National Poetry Month: Issue 12

Another poem from the land down under, home of one my all-time favorite bands, The Church and another really great one in, Midnight Oil.

Featured again is a poem by Karo Barsamian. Like myself, Karen is a fan of Richard Brautigan's prose and poetry. I have long romanticized his and the other beat generation writers' lives and deaths. Recently I read an article in The Sun magazine about a guy, a writer, who had done the same thing. He in some ways lived a life like Brautigan or Kerouac thinking it was the fate of all "brilliant" creative writers to be anguished, lonely, drifting substance abusers. Luckily, he met a woman and came to his senses. The article was titled Father Junipero Admonishes A Bird, by Poe Ballentine.

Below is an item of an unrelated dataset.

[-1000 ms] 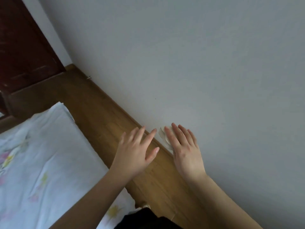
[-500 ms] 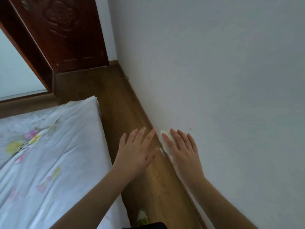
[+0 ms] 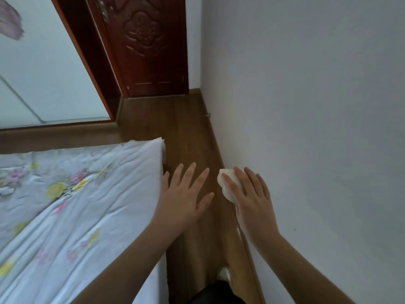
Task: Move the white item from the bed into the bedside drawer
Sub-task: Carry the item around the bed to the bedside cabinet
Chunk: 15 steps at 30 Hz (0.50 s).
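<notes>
A small white item (image 3: 225, 186), soft and crumpled like a tissue or cloth, sits under the fingers of my right hand (image 3: 249, 194), which holds it in front of the grey wall. My left hand (image 3: 186, 194) hovers beside it over the wooden floor, fingers spread, holding nothing. The bed (image 3: 76, 205), covered by a white sheet with pink and yellow flowers, fills the lower left. No bedside drawer is in view.
A narrow strip of wooden floor (image 3: 188, 139) runs between the bed and the grey wall (image 3: 306, 106). A dark red carved door (image 3: 144, 44) stands at its far end, with a sliding glass wardrobe panel (image 3: 43, 73) to its left.
The view has swung up and left, bringing the door and more of the bed into sight. Both hands keep their pose; more of the white item shows under my right fingers.
</notes>
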### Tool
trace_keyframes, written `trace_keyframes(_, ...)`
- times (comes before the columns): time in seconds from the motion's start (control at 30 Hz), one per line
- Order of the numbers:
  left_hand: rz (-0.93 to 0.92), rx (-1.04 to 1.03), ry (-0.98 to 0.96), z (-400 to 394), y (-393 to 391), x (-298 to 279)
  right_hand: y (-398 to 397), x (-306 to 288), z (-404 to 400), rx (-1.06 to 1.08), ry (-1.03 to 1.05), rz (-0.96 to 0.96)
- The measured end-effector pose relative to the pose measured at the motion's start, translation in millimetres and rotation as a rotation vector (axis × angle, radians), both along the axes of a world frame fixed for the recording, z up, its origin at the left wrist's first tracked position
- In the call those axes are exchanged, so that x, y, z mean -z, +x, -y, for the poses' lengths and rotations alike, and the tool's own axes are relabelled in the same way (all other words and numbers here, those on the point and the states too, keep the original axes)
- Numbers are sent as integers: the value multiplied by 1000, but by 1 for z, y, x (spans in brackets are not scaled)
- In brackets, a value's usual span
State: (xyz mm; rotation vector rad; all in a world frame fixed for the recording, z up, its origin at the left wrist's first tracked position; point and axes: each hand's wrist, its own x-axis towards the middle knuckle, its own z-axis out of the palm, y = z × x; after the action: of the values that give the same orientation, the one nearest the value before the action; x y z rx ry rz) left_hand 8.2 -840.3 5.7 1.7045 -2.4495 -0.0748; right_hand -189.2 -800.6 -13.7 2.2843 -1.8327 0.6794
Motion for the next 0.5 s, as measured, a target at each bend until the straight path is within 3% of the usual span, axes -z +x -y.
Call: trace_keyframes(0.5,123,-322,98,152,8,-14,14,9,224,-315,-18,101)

A couple of the poignant lines from it are:

"I began to reconsider my beloved Jack Kerouac, who was so steadfast in his adolescent stands against society and conformity that he had no choice but to die young and unhappy.Wouldn't it have been better if he had put down the bottle before it was too late and begun to write about his new sober, reflective life?"

or this one,

"You cannot drink yourself to greatness, but many greats drink themselves into the grave"

It's a great article in a quality magazine. I read The Sun from cover to cover every month.

Here's another of Karo Barsamian's poems. (Formatting may not be true to original)

Sitting in Church                   by Karo Barsamian

Touching my leg where the bristle turns to down,
I think of the reflective surface of my mother's legs,
their glare and properness beneath a Sunday skirt.

The perpetual smoothness of my father's hand
never brushed against it in the pew,
while other men touched their wives' kneecaps like a scepter,
fingertips articulate on the skin.

I think of the untouched perfection of my mother's legs
while feeling the roughness of my own.


Karo Barsamian's bio information was not available at the time of this post.